Помните поэтому о святой римской церкви, Матери Вашей, которая любит Вас более других правителей и отметила Вас своим особым доверием. Помните, что Вы принесли ей клятву, а то, в чем Вы клялись, – то, что и без клятвы является Вашим христианским долгом, – Вы обязаны исполнить. Ибо Вам известно, сколь много вражды по отношению к церкви возбудил Генрих, так называемый король, и сколь необходима ей Ваша помощь. Посему действуйте немедля, ибо если сын пожелает бороться против несправедливости, церковь, его Мать, будет благодарна ему за его преданность и помощь.
Мы сомневаемся, стоит ли приложить к этому письму нашу свинцовую печать, ибо она может таким образом попасть в руки наших врагов и они воспользуются ею для мошенничества.
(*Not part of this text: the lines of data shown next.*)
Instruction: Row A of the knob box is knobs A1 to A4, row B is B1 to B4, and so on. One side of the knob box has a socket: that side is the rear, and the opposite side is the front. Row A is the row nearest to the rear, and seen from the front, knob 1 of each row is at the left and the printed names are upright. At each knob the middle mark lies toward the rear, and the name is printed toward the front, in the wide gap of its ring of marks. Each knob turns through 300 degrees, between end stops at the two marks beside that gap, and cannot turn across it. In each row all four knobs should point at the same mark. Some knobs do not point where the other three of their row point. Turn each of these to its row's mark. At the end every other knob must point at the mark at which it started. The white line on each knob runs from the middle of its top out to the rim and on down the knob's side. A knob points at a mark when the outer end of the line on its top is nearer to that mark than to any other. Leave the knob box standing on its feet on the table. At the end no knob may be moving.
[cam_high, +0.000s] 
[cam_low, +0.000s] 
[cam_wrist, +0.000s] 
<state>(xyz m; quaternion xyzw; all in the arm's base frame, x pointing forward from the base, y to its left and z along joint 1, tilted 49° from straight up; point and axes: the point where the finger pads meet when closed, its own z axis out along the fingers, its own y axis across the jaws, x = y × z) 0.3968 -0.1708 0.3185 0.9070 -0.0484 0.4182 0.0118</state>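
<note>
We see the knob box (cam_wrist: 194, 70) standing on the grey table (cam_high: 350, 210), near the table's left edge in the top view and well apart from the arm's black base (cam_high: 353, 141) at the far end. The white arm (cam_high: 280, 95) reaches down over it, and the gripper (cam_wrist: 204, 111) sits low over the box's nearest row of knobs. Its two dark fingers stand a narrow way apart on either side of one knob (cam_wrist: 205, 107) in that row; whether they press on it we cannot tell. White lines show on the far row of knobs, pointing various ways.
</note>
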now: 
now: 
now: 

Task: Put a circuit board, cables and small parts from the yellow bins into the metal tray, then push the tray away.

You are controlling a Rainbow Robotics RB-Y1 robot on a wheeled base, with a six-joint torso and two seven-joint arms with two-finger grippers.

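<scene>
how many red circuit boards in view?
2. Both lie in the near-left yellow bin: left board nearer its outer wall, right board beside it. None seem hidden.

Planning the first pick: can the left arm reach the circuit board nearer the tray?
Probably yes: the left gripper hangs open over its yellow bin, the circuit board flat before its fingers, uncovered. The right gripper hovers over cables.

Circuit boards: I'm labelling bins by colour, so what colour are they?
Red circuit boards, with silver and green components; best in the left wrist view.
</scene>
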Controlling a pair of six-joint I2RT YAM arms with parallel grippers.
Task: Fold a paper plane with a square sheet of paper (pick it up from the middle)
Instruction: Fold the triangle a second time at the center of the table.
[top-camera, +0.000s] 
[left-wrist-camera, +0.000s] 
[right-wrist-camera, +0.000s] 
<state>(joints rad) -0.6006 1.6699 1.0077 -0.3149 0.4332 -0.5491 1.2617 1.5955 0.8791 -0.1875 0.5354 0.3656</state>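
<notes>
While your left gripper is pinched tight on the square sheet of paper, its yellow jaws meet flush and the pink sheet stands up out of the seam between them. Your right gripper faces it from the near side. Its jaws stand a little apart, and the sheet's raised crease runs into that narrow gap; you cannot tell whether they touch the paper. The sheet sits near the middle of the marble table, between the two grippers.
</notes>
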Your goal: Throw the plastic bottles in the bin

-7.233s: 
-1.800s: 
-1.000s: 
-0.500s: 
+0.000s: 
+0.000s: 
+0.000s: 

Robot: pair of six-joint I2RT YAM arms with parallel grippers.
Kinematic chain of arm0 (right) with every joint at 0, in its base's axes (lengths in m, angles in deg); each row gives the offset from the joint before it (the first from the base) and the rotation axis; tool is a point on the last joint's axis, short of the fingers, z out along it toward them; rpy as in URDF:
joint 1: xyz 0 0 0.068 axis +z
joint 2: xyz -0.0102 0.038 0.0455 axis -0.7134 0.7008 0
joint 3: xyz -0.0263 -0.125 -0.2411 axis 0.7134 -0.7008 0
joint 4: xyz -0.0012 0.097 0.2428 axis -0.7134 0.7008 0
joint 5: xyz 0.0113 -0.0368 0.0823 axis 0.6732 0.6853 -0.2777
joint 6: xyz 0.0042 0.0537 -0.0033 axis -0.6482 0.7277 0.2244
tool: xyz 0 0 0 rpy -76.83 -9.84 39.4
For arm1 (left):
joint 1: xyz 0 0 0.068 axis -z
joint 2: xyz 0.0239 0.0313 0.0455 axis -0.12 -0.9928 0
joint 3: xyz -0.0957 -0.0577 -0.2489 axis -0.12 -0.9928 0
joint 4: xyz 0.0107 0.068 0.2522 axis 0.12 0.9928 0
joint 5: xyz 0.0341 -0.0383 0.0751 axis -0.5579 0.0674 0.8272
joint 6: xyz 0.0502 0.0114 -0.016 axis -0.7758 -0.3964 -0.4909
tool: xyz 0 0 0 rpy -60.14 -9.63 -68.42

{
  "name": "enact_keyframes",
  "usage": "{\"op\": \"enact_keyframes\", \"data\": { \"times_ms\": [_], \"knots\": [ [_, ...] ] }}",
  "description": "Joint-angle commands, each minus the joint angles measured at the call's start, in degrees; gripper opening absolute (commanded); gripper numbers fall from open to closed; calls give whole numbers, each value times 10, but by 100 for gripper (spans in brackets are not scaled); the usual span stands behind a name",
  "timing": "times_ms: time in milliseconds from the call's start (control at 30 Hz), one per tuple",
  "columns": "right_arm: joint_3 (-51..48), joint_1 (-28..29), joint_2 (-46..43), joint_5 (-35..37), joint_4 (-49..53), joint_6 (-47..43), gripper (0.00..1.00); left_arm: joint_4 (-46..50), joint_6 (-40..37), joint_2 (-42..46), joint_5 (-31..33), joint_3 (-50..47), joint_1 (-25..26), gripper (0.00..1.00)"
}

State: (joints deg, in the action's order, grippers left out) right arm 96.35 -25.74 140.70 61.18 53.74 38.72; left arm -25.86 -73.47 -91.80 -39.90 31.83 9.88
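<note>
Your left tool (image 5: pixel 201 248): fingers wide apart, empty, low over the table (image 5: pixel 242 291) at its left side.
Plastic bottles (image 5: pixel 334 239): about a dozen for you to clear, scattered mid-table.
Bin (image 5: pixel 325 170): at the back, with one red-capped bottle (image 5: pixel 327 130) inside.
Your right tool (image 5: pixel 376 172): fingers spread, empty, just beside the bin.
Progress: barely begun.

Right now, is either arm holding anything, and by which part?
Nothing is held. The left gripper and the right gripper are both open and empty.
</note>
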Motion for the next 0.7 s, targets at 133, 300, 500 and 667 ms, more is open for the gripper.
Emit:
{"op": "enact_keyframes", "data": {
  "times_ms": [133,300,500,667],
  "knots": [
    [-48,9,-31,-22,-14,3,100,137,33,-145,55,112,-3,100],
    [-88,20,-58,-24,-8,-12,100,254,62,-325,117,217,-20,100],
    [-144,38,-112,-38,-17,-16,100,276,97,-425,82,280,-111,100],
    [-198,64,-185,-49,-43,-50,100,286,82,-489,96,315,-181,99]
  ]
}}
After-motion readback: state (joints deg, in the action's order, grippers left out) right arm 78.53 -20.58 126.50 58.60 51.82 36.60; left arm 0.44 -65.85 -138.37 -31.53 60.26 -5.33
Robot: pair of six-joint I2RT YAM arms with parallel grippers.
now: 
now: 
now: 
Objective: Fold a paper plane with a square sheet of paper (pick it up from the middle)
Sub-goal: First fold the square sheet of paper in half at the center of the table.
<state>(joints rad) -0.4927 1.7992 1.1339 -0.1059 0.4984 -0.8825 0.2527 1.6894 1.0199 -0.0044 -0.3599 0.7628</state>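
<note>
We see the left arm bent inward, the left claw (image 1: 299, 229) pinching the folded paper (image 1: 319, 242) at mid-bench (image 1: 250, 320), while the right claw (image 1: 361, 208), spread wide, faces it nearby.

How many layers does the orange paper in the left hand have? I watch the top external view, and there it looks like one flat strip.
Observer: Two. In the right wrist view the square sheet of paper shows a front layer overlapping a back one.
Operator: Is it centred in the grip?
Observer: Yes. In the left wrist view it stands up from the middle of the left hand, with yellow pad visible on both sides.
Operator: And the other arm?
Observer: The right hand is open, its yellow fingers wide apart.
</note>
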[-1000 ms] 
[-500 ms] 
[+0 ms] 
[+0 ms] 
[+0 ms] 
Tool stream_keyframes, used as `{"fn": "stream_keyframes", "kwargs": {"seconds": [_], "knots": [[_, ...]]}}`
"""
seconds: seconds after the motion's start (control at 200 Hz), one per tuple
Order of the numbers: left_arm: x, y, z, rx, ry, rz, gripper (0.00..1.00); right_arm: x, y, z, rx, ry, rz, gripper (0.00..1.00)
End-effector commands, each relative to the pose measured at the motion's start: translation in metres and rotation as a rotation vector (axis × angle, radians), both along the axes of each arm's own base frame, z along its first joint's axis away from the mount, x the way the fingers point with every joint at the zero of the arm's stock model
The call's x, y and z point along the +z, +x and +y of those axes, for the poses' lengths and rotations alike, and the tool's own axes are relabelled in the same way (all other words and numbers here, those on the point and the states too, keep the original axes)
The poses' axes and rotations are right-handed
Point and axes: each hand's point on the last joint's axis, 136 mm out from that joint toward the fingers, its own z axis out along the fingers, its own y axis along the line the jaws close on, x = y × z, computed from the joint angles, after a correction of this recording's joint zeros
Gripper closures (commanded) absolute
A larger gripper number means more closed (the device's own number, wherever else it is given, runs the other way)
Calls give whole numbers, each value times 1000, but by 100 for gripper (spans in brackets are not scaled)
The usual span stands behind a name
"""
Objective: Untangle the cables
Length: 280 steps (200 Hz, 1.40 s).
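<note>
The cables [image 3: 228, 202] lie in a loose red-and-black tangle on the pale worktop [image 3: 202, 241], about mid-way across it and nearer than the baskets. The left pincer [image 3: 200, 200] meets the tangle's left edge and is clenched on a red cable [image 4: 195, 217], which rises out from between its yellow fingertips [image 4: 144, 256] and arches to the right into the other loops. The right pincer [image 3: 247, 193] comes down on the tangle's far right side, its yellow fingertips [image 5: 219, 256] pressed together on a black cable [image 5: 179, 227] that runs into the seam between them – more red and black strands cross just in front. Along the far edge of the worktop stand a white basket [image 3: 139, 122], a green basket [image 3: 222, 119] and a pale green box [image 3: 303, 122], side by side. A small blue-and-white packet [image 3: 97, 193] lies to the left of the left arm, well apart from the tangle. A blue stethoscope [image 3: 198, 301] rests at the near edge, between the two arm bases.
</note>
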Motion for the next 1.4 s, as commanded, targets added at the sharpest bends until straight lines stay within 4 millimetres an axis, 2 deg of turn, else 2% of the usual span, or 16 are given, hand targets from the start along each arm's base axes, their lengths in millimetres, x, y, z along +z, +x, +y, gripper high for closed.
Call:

Роберт Гвискар начал свой византийский поход удивительно вовремя. Спустя неделю после его отплытия из Отранто в 1081 г. Генрих IV появился в предместьях Рима в сопровождении нового антипапы Климента. К счастью для Григория, он недооценил возможное сопротивление и взял с собой слишком маленькое войско; так что, когда он, к своему удивлению, обнаружил, что римляне намерены хранить верность своему понтифику, у него не оставалось другого выбора, кроме как вернуться в Ломбардию. Следующей весной, однако, он предпринял новую попытку, и, хотя она тоже закончилась неудачей, к тому времени настроения в южной Италии изменились. Продолжающиеся успехи Генриха в Германии, где он, судя по всему, подавил всю серьезную оппозицию, и в Ломбардии, где к нему обращались взоры самых воинственных представителей сепаратистских и реакционных сил, укрепили его авторитет; а при том, что Роберт Гвискар был далеко и, согласно сообщениям из надежных источников, продвигался все дальше, у нормандцев, лангобардов и итальянцев одновременно появилось и крепло ощущение, что их будущее связано с Западной империей. Жордан Капуанский один из первых сменил подданство; игнорируя неизбежное отлучение, он присягнул на верность Генриху и взамен получил от него официальное подтверждение своего княжеского титула; многие мелкие кампанийские бароны последовали его примеру. Так поступил даже аббат Дезидерий, который, по мере того как шли годы, начал выказывать опасное пренебрежение к моральным принципам, что принесло немало бед в будущем. В Апулии бедный Рожер Борса, которому Гискар доверил заботу о своих континентальных владениях на время своего отсутствия, был бессилен поддержать авторитет отца – особенно с тех пор, как Абеляр, Герман и их неугомонные друзья (многие из них воспользовались изменившимися обстоятельствами, чтобы вернуться из изгнания) снова подняли мятеж.